There was nothing in the straw for a weapon. Not even a pot to shit. Nothing about the cubicle showed recent use – but then Lila saw the scratch marks around the timber mechanism of the gate carved by human nails. No dog could be so precise.
A figure cleared its throat and the shadows stirred as the trooper advanced towards her down the orange-lit corridor.
Lilianna wasn’t prepared to see a female trooper regarding her impassively, and the innocent, flirtatious, zesty smile she’d somehow fashioned on her mud- and blood-encrusted features turned instantly ridiculous under the hard-faced blonde’s disapproving look.

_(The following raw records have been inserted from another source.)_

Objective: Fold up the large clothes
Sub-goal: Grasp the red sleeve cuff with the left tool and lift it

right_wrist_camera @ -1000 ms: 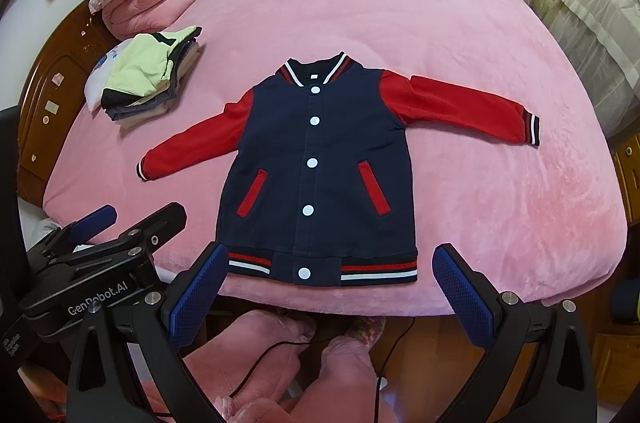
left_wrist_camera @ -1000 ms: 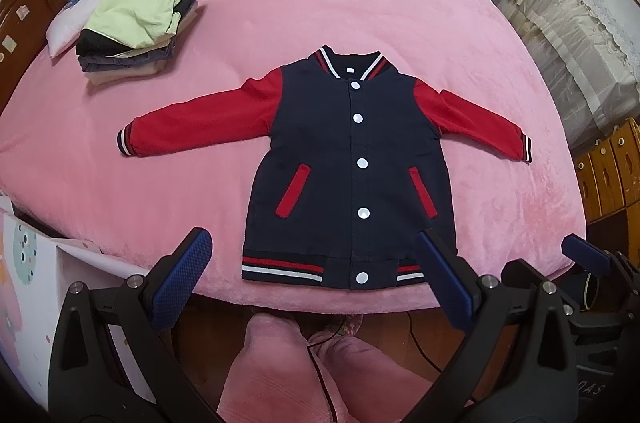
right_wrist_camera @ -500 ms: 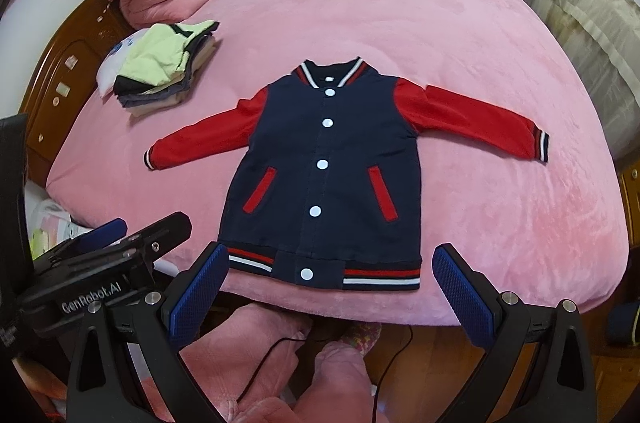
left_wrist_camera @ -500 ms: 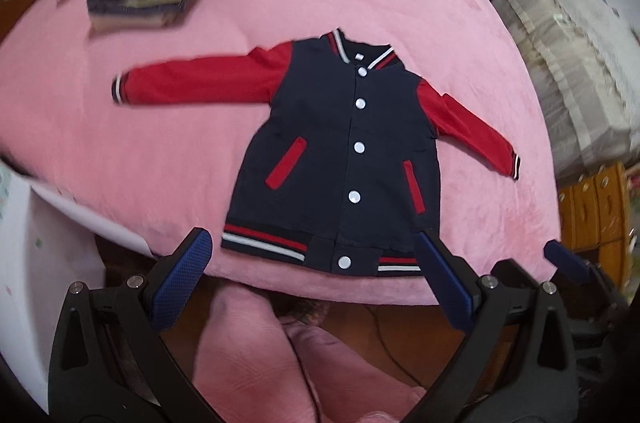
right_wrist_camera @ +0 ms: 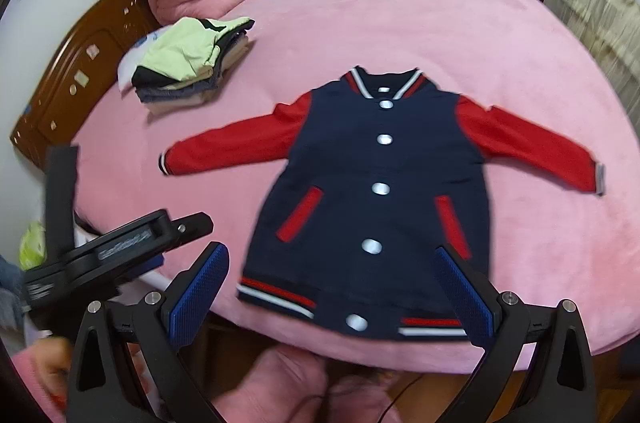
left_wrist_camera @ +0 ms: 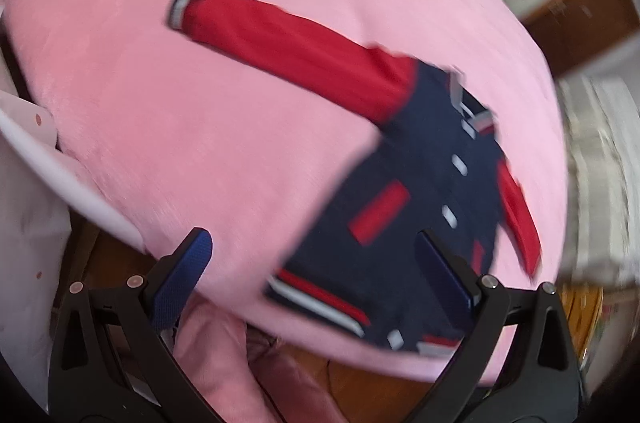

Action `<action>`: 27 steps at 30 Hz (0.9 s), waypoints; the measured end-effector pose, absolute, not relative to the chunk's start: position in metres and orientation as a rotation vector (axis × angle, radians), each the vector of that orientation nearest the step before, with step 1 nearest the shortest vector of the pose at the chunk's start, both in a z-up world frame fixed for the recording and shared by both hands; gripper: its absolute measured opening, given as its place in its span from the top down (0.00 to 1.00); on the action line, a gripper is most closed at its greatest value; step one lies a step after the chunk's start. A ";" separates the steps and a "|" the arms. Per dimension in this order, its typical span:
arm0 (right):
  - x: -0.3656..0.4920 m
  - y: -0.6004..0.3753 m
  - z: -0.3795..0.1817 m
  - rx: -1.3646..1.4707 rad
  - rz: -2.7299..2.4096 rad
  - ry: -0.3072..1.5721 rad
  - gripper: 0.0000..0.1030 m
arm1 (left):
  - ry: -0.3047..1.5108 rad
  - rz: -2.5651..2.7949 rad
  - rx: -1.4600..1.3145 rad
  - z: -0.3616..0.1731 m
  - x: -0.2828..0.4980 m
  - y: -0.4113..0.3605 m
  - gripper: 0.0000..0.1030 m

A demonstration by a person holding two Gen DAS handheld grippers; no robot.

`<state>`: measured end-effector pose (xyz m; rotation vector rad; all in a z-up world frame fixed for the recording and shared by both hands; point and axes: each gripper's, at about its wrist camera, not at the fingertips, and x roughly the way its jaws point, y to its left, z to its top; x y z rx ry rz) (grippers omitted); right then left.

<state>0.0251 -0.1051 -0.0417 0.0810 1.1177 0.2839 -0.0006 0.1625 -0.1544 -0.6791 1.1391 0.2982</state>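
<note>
Your left gripper (left_wrist_camera: 316, 267) has swung hard to the left in the last half second, so its blurred view now puts the long red sleeve (left_wrist_camera: 296, 55) of the navy-and-red buttoned varsity jacket (right_wrist_camera: 380, 199) across the upper middle of the frame. Your right gripper (right_wrist_camera: 332, 293) has only crept closer over the striped hem. Both tongs hang spread wide and empty, and the jacket lies flat, unfolded, at the centre of the pink plush bedspread (right_wrist_camera: 400, 23), so you seem to be lining up a first sleeve fold.
</note>
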 end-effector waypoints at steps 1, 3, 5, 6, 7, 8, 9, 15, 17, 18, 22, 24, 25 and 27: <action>0.032 -0.098 -0.048 0.093 0.290 1.123 0.00 | 1.136 0.308 -0.695 -0.161 0.007 0.177 0.03; 0.049 -0.080 -0.064 0.109 0.301 1.140 0.00 | 1.124 0.371 -0.702 -0.172 0.024 0.210 0.03; 0.065 -0.066 -0.077 0.100 0.303 1.160 0.00 | 1.090 0.415 -0.726 -0.179 0.040 0.244 0.03; 0.074 -0.058 -0.083 0.092 0.299 1.166 0.00 | 1.079 0.428 -0.744 -0.183 0.048 0.260 0.03; 0.085 -0.050 -0.088 0.088 0.295 1.166 0.00 | 1.075 0.447 -0.762 -0.187 0.058 0.277 0.03; 0.094 -0.042 -0.094 0.084 0.287 1.165 0.00 | 1.081 0.464 -0.764 -0.190 0.064 0.287 0.03; 0.103 -0.036 -0.098 0.082 0.274 1.165 0.00 | 1.091 0.481 -0.762 -0.195 0.074 0.300 0.04; 0.164 -0.011 -0.124 0.078 0.175 1.177 0.00 | 1.121 0.471 -0.665 -0.213 0.129 0.363 0.16; 0.180 -0.008 -0.129 0.079 0.137 1.177 0.00 | 1.136 0.433 -0.679 -0.221 0.142 0.375 0.20; 0.187 -0.008 -0.130 0.086 0.119 1.176 0.00 | 1.157 0.380 -0.691 -0.226 0.150 0.380 0.25; 0.207 -0.009 -0.138 0.121 0.059 1.177 0.00 | 1.250 0.278 -0.626 -0.247 0.167 0.385 0.45; 0.215 -0.010 -0.142 0.126 0.034 1.181 0.00 | 1.286 0.255 -0.616 -0.256 0.170 0.378 0.55; 0.217 -0.010 -0.143 0.124 0.019 1.177 0.00 | 1.281 0.241 -0.612 -0.258 0.173 0.379 0.58; 0.222 -0.010 -0.145 0.121 -0.007 1.165 0.00 | 1.257 0.219 -0.613 -0.256 0.177 0.379 0.70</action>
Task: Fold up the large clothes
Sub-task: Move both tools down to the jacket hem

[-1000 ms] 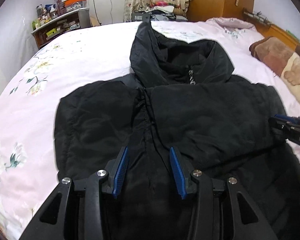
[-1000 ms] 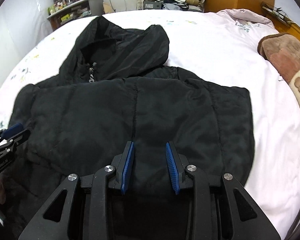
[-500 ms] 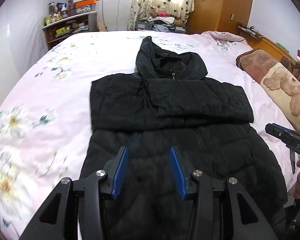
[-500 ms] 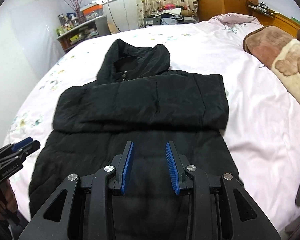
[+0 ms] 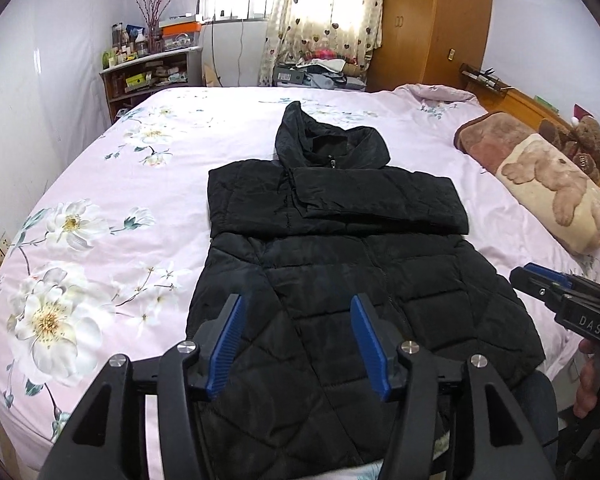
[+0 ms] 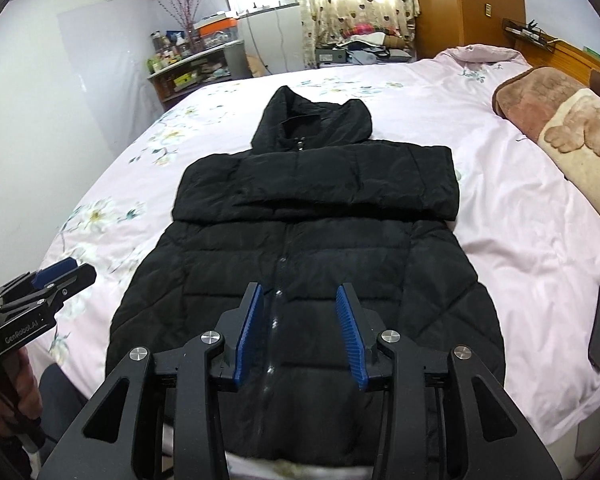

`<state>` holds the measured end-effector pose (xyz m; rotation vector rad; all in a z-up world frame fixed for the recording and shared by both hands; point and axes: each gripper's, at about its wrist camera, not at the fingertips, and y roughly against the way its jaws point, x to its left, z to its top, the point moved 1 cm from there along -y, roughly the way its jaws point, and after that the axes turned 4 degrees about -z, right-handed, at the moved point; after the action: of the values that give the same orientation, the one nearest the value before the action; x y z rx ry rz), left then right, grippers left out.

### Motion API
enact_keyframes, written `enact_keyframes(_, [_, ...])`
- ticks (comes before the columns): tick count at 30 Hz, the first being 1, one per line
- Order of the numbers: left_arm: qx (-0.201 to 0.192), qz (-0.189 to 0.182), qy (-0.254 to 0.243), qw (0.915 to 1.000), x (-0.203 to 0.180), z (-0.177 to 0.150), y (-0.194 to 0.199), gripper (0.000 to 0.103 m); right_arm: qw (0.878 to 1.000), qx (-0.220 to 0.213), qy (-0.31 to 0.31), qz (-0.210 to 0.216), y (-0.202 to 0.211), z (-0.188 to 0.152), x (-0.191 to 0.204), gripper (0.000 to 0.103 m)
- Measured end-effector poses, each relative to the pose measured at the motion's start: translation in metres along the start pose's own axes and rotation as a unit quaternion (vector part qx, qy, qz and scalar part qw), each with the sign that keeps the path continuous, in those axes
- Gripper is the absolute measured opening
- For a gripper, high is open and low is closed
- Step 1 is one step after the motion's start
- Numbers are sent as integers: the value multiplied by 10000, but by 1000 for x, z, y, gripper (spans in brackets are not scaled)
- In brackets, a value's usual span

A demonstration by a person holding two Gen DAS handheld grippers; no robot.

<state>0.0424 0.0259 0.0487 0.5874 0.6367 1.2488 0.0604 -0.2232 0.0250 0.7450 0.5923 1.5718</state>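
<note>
Jacket [image 5: 340, 240] lies flat on the bed [image 5: 120, 200], sleeves folded across its chest, beyond and below my left gripper [image 5: 298, 344] and right gripper [image 6: 300, 334]; both jaws have just been opening, nothing between them.

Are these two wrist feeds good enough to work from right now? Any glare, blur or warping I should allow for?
Left wrist view: sharp; backlit curtain blows out, black jacket loses seam detail; fisheye bows the bed edges. Right wrist view: also sharp, same window glare, jacket zipper readable, corners vignetted black.
</note>
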Motion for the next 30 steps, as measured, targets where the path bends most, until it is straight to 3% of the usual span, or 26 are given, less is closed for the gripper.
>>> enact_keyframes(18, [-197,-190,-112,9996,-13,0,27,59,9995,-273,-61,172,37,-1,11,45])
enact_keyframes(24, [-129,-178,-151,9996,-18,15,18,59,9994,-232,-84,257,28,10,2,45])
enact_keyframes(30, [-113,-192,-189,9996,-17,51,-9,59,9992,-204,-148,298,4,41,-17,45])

“You want something?” the woman asked. “You s’posed to keep quiet.”
Lilianna’s face fell into tatters just like her half-baked plan.
“I’m just . . . I just need to pee. . . .”
“Been holdin’ on?”
“Yes.”
Lilianna tried to say it brightly. It didn’t work. The woman’s look was like a blowtorch.
“Stupid of you,” the woman replied stony-voiced. “You ain’t gettin’ out till tonight, when Greerson comes.”
Lila’s mouth moved yet no words came. The tendons stood out on the guard’s bared forearms, the rest of her packed into Kevlar and khaki. She even wore a name tag: McGill.
“Bunker down,” the woman told her. “Storm comin’ in.”
“Wait!”
McGill growled, but pitched her voice low like worried about getting caught.
“Keep your damned fuckin’ voice down, I said.”
Lila had no idea what to say and McGill started her retreat.
“Wait, please.”
The blonde woman looked at her with a hard expression broken too many times in the past to break again now. Utter hopelessness overwhelmed Lilianna and she sagged against the cage door.
“How can you do this?” she asked. “I’m a woman. You’re a –”
“You’re an enemy of the people,” the trooper said. “That’s enough for me. They take it out on you and leave the rest of us the fuck alone.”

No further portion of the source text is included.